O come dice Melloni: indagare l’oggi. Vedere nell’uomo in quanto tale il vangelo che parla alla Chiesa, e «non semplicemente il destinatario del messaggio, o il protagonista di un rifiuto, ovvero – peggio ancora – il mendicante ferito di un “senso” di cui la Chiesa sarebbe custode indenne e necessariamente arrogante» (Papa Giovanni, Einaudi, 2009). Questi mesi erranti e maldestri sono una prova perché gran parte della Chiesa non pensa come il Papa: dà il primato alla libertà, alla coscienza, sul dogma. Indaga l’oggi, specie dove l’uomo è pericolante come in Africa o nelle periferie occidentali. Ricordiamo Suor Emmanuelle, che a 63 anni decise di vivere con gli straccivendoli nei suburbi del Cairo, e un giorno scrisse una lettera a Giovanni Paolo II in cui illustrò la necessità delle pillole per bambine continuamente ingravidate. Lo narra in un libro scritto prima di morire (J’ai 100 ans et je voudrais vous dire, Plon). Distribuiva profilattici senza teorizzare su di essi. Giovanni Paolo II non rispose alla lettera. La sintonia con Ratzinger era forte. Ma il silenzio ha un pregio inestimabile, è un’apertura infinita all’umano. Suor Emmanuelle gli fu grata: disse che il suo silenzio era un balsamo. È il silenzio che oggi manca in Vaticano. Il silenzio che pensa, ha sete di sapienza, ascolta. Che non vede orizzonti vuoti. Il Vangelo è sempre lì, va solo compreso meglio. Contiene una verità che sempre riaffiora, quella detta da Gesù a Nicodemo: «Lo spirito soffia dove vuole. Ne senti la voce, ma non sai di dove viene e dove va» (Giovanni 3,8). Soffia come il fato delle tragedie greche: innalzando gli impotenti, spezzando l’illusione della forza.

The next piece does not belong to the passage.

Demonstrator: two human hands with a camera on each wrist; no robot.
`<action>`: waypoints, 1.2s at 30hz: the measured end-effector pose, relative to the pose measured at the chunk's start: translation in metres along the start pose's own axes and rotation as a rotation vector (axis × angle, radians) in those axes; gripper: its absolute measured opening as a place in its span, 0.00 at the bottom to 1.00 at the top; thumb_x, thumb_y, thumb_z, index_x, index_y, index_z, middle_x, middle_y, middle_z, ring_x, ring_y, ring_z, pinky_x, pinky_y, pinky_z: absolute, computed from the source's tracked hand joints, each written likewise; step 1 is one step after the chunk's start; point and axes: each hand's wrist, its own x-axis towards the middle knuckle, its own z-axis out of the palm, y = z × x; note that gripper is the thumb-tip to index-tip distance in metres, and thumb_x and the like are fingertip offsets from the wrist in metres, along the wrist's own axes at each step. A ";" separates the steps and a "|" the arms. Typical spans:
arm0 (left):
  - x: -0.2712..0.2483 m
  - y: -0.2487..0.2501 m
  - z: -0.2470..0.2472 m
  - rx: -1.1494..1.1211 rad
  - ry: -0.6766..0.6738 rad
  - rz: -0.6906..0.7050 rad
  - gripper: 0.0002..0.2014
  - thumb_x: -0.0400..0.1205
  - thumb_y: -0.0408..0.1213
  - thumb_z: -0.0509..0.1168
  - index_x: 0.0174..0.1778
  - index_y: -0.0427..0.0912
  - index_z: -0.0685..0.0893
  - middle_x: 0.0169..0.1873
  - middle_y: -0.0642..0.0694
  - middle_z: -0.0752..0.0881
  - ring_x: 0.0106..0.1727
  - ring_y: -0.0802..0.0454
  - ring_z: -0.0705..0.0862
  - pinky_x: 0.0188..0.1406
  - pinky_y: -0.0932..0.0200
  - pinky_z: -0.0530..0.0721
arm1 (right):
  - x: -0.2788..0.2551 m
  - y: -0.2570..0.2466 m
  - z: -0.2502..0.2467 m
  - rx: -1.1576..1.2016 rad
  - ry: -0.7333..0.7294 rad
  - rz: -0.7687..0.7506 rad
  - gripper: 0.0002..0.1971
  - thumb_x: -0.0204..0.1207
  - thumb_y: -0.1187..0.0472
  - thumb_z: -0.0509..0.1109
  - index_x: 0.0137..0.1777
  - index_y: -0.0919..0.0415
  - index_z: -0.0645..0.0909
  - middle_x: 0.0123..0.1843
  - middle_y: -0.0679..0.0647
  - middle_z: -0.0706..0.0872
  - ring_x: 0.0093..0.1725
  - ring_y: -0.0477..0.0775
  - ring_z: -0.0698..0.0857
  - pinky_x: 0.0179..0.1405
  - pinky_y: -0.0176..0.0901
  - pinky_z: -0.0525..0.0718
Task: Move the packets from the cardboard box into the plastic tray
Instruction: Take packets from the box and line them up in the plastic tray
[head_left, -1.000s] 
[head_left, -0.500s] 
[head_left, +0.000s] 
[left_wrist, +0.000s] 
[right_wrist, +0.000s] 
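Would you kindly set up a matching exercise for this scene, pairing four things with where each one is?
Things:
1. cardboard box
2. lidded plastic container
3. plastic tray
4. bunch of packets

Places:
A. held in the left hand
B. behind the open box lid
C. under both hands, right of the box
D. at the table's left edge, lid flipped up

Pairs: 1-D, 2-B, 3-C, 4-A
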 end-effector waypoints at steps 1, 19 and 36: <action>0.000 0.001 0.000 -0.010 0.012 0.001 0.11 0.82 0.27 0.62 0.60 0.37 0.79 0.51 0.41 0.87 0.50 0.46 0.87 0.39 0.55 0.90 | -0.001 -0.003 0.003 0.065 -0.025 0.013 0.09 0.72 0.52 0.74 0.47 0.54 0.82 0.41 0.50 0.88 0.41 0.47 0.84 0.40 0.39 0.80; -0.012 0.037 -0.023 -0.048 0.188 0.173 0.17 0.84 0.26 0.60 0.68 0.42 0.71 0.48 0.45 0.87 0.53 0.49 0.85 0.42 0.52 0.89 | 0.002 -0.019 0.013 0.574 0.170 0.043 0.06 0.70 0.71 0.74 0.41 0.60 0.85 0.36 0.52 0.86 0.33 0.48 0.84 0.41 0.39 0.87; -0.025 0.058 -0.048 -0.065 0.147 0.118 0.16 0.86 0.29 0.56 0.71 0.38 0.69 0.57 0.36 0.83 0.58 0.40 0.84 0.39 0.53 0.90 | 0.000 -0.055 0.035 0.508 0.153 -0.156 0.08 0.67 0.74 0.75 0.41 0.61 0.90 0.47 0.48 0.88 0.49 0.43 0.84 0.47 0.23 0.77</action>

Chi fa silenzio o è solitario lo lascia soffiare, afferrato dal mistero.

In Africa, il Papa ha accennato al «mito» della sua solitudine, dicendo che «gli viene da ridere», visto che ha tanti amici. Perché questo ridere? Come capire il dolore umano, senza solitudine? Cosa resta, se non l’ammirazione della forza (la forza numerica dei lefebvriani, evocata nella lettera del 12 marzo) e l’oblio di chi, impotente, incorre nell’anatema come il padre di Eluana, la madre della bambina brasiliana, i malati che si difendono come possono dall’Aids? Per questo quel che vive il Papa è prova e occasione. Prova per chi tuttora paventa gli aggiornamenti giovannei, e sembra voler affrettare la fine della Chiesa per rifarne una più pura. Prova per chi difende il Concilio come rottura e riscoperta di antichissima tradizione. La tradizione del rinascere dall’alto, dello spirito che soffia dove vuole: vicino a chi crede nei modi più diversi. (Beh, buona giornata).